[Information provided]

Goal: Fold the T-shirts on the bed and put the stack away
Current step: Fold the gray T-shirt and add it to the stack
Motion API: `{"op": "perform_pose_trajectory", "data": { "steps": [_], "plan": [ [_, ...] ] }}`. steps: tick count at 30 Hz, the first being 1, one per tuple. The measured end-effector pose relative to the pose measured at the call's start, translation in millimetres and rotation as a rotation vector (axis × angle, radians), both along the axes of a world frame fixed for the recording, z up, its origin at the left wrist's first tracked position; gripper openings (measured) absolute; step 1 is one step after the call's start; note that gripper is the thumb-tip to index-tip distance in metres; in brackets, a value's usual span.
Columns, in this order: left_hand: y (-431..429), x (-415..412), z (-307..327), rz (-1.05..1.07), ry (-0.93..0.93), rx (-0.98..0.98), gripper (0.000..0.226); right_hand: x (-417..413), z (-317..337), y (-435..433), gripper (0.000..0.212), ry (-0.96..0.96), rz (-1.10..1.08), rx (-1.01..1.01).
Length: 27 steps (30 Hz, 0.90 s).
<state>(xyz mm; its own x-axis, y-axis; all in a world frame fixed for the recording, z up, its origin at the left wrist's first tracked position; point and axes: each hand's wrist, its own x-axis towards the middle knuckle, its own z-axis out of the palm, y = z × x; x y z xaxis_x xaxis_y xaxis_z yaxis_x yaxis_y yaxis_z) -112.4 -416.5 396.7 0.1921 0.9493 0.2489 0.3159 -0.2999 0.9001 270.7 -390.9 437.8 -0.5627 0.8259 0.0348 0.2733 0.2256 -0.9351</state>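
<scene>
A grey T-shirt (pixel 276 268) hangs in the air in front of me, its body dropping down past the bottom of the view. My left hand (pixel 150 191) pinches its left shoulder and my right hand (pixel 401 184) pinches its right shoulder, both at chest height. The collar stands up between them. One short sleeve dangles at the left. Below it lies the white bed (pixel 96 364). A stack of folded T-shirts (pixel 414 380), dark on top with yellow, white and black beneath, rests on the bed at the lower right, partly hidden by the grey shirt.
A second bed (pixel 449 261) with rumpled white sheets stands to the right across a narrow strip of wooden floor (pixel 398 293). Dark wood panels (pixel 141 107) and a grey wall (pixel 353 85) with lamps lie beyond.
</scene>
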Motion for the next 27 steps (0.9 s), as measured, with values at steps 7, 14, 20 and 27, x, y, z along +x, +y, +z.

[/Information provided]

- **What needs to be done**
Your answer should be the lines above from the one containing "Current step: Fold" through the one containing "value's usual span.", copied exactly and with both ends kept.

- **Solved problem**
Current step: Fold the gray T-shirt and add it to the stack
Motion API: `{"op": "perform_pose_trajectory", "data": { "steps": [_], "plan": [ [_, ...] ] }}`. steps: tick count at 30 Hz, the first being 1, one per tuple. The measured end-effector pose relative to the pose measured at the call's start, translation in millimetres and rotation as a rotation vector (axis × angle, radians), both along the axes of a world frame fixed for the recording, z up, its origin at the left wrist's first tracked position; gripper openings (measured) absolute; step 1 is one step after the call's start; note that gripper is the thumb-tip to index-tip distance in metres; in brackets, a value's usual span.

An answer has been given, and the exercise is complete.